▶ [Task statement]
An exact printout of all the entries is required.

+--

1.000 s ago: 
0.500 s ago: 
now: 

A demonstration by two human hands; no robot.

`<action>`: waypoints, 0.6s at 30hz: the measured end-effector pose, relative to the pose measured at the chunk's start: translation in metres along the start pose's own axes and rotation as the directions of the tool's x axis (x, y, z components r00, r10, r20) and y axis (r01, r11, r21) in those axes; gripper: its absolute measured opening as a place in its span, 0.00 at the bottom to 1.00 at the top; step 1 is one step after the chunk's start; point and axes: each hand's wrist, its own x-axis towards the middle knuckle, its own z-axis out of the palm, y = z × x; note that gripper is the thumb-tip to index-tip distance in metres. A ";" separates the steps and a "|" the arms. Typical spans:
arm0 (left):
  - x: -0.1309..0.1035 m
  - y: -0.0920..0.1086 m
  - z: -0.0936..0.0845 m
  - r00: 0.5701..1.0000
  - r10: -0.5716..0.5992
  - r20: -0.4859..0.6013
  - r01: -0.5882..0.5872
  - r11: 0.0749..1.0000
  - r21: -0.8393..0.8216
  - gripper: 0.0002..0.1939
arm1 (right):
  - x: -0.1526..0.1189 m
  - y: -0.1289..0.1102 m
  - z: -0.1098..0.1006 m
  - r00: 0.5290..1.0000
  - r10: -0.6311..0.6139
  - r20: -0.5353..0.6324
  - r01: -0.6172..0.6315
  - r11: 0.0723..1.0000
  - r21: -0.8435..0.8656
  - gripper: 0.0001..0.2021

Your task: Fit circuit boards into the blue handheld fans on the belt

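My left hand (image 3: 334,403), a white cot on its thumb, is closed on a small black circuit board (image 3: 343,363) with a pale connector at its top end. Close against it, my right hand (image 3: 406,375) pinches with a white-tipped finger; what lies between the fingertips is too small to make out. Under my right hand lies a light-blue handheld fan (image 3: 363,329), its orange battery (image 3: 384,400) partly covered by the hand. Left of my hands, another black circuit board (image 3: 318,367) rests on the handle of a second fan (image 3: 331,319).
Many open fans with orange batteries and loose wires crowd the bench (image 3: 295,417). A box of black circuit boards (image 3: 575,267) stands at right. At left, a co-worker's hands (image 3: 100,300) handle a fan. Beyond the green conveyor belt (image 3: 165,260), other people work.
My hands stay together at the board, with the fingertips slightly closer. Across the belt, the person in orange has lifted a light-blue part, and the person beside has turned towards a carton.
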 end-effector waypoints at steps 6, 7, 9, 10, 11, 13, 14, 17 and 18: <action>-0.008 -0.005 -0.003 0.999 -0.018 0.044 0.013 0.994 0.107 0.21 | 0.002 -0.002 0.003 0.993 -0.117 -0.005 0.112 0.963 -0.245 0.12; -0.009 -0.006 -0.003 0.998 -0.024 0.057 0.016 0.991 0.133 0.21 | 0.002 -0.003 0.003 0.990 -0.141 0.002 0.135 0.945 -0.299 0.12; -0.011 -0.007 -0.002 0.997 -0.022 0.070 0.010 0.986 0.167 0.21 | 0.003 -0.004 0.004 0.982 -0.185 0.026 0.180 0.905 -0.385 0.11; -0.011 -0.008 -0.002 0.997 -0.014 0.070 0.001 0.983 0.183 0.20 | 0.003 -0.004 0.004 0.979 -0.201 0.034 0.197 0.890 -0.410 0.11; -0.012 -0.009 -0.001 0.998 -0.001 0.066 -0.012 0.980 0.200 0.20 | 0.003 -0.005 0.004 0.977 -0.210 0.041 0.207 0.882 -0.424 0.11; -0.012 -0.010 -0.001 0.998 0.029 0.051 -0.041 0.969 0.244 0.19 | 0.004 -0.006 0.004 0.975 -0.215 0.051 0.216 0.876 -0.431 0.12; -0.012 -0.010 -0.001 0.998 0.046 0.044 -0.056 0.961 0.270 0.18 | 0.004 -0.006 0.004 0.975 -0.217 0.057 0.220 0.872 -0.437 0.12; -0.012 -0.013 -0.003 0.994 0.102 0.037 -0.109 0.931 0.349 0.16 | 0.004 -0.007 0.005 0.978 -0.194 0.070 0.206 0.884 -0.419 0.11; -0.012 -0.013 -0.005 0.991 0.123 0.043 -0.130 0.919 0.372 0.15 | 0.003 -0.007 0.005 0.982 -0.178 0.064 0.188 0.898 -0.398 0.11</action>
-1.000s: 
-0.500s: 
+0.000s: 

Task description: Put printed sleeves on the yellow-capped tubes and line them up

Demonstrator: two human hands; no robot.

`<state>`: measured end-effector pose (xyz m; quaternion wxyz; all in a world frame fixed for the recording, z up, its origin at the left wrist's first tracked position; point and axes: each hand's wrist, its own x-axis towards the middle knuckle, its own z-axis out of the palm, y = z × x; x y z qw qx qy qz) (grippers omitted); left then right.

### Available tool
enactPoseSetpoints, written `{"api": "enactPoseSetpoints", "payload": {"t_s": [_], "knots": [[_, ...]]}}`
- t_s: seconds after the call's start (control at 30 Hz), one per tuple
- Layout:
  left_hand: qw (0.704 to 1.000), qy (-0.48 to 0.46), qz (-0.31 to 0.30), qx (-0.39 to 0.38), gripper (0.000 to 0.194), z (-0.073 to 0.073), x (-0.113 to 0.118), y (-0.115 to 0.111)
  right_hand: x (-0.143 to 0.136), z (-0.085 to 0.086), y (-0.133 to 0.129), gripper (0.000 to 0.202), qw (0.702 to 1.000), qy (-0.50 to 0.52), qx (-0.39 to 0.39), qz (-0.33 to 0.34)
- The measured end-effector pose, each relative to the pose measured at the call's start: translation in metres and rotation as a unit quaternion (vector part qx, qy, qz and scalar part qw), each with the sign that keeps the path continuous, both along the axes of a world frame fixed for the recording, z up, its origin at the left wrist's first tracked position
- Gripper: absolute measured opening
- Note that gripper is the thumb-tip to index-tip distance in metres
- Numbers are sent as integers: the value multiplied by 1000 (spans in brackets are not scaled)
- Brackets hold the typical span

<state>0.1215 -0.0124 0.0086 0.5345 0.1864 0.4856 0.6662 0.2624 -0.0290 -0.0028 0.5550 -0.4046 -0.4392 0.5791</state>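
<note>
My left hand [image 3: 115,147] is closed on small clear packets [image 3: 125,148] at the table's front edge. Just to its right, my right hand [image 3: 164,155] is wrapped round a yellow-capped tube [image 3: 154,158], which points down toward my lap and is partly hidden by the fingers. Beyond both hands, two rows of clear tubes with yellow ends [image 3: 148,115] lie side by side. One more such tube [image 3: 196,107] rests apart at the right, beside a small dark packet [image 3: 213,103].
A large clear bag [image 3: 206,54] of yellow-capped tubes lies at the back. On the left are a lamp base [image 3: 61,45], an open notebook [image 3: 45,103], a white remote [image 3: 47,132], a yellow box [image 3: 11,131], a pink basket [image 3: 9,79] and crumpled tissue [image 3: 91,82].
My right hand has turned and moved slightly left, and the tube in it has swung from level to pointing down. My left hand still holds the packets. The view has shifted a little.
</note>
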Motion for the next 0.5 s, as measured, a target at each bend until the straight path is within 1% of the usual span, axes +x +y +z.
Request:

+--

▶ [Final answer]
1.000 s ago: 
0.500 s ago: 
now: 

A demonstration by two human hands; no robot.

`<action>`: waypoints, 0.6s at 30hz: the measured end-effector pose, relative to the pose measured at the chunk's start: translation in metres along the start pose's own axes and rotation as the directions of the tool's x axis (x, y, z components r00, r10, r20) and y axis (r01, r11, r21) in those axes; gripper: its absolute measured opening as a place in its span, 0.00 at the bottom to 1.00 at the top; step 1 is one step after the chunk's start; point and axes: each hand's wrist, its own x-axis towards the middle knuckle, its own z-axis out of the palm, y = z × x; note that gripper is the thumb-tip to index-tip distance in metres. A ";" separates the steps and a "|" the arms. Typical spans:
arm0 (left):
  - x: -0.1309..0.1035 m
  - y: -0.0920..0.1086 m
  - z: -0.0936..0.0845 m
  - r00: 0.5701..1.0000
  - r10: -0.5716..0.5992
  - r20: -0.4859..0.6013
  - r01: -0.5882..0.5872
  - r11: 0.0749..1.0000
  - r21: -0.8393..0.8216
  - gripper: 0.0002..0.1939
arm1 (right):
  - x: -0.1526..0.1189 m
  - y: -0.1289..0.1102 m
  - z: -0.1098..0.1006 m
  - r00: 0.5290..1.0000
  - r10: -0.6311..0.6139
  - r20: -0.5353..0.6324
  - r01: -0.6172..0.6315
  - r11: 0.0723..1.0000
  - r21: -0.8435..0.8656
  - gripper: 0.0001..0.2021

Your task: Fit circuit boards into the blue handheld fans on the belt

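My left hand (image 3: 334,403), a white cot on its thumb, is closed on a small black circuit board (image 3: 343,363) with a pale connector at its top end. Close against it, my right hand (image 3: 406,375) pinches with a white-tipped finger; what lies between the fingertips is too small to make out. Under my right hand lies a light-blue handheld fan (image 3: 363,329), its orange battery (image 3: 384,400) partly covered by the hand. Left of my hands, another black circuit board (image 3: 318,367) rests on the handle of a second fan (image 3: 331,319).
Many open fans with orange batteries and loose wires crowd the bench (image 3: 295,417). A box of black circuit boards (image 3: 575,267) stands at right. At left, a co-worker's hands (image 3: 100,300) handle a fan. Beyond the green conveyor belt (image 3: 165,260), other people work.
My hands stay together at the board, with the fingertips slightly closer. Across the belt, the person in orange has lifted a light-blue part, and the person beside has turned towards a carton.
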 end-effector waypoints at steps 6, 7, 9, 10, 11, 13, 14, 17 and 18: <action>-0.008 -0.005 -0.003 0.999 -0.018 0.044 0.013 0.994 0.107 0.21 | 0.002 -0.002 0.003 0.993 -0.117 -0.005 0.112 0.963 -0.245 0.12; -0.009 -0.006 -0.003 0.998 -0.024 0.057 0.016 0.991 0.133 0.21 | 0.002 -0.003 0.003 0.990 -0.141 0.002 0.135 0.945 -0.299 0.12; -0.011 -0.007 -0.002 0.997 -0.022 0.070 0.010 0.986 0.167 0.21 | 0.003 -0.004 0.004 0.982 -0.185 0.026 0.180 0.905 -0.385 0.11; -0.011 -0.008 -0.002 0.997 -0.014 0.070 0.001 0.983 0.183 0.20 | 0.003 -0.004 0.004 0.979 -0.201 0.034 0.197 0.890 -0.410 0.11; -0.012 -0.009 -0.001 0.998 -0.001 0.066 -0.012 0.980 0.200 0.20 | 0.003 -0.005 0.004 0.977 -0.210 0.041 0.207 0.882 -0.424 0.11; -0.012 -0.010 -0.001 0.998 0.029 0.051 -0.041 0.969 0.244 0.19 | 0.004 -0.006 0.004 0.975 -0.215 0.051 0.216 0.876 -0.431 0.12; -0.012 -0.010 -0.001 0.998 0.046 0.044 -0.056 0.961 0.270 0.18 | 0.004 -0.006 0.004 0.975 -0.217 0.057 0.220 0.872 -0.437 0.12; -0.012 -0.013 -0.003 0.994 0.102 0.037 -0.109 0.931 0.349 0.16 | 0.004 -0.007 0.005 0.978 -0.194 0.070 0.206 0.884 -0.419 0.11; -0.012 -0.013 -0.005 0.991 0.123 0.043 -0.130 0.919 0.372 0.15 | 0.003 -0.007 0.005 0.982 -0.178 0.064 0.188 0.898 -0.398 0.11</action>
-1.000s: 
-0.500s: 
+0.000s: 

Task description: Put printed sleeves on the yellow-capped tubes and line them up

Demonstrator: two human hands; no robot.

`<state>`: measured end-effector pose (xyz m; quaternion wxyz; all in a world frame fixed for the recording, z up, its origin at the left wrist's first tracked position; point and axes: each hand's wrist, its own x-axis towards the middle knuckle, its own z-axis out of the palm, y = z × x; x y z qw qx qy qz) (grippers omitted); left then right.

### Available tool
enactPoseSetpoints, written `{"api": "enactPoseSetpoints", "payload": {"t_s": [_], "knots": [[_, ...]]}}`
- t_s: seconds after the call's start (control at 30 Hz), one per tuple
- Layout:
  left_hand: qw (0.704 to 1.000), qy (-0.48 to 0.46), qz (-0.31 to 0.30), qx (-0.39 to 0.38), gripper (0.000 to 0.194), z (-0.073 to 0.073), x (-0.113 to 0.118), y (-0.115 to 0.111)
  right_hand: x (-0.143 to 0.136), z (-0.085 to 0.086), y (-0.133 to 0.129), gripper (0.000 to 0.202), qw (0.702 to 1.000), qy (-0.50 to 0.52), qx (-0.39 to 0.39), qz (-0.33 to 0.34)
- The measured end-effector pose, each relative to the pose measured at the call's start: translation in metres and rotation as a unit quaternion (vector part qx, qy, qz and scalar part qw), each with the sign that keeps the path continuous, both along the axes of a world frame fixed for the recording, z up, its origin at the left wrist's first tracked position
- Gripper: absolute measured opening
- Note that gripper is the thumb-tip to index-tip distance in metres
- Numbers are sent as integers: the value multiplied by 1000 (spans in brackets are not scaled)
- Brackets hold the typical span

<state>0.1215 -0.0124 0.0086 0.5345 0.1864 0.4856 0.6662 0.2624 -0.0290 -0.0028 0.5550 -0.4046 -0.4392 0.5791</state>
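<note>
My left hand [image 3: 115,147] is closed on small clear packets [image 3: 125,148] at the table's front edge. Just to its right, my right hand [image 3: 164,155] is wrapped round a yellow-capped tube [image 3: 154,158], which points down toward my lap and is partly hidden by the fingers. Beyond both hands, two rows of clear tubes with yellow ends [image 3: 148,115] lie side by side. One more such tube [image 3: 196,107] rests apart at the right, beside a small dark packet [image 3: 213,103].
A large clear bag [image 3: 206,54] of yellow-capped tubes lies at the back. On the left are a lamp base [image 3: 61,45], an open notebook [image 3: 45,103], a white remote [image 3: 47,132], a yellow box [image 3: 11,131], a pink basket [image 3: 9,79] and crumpled tissue [image 3: 91,82].
My right hand has turned and moved slightly left, and the tube in it has swung from level to pointing down. My left hand still holds the packets. The view has shifted a little.
</note>
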Motion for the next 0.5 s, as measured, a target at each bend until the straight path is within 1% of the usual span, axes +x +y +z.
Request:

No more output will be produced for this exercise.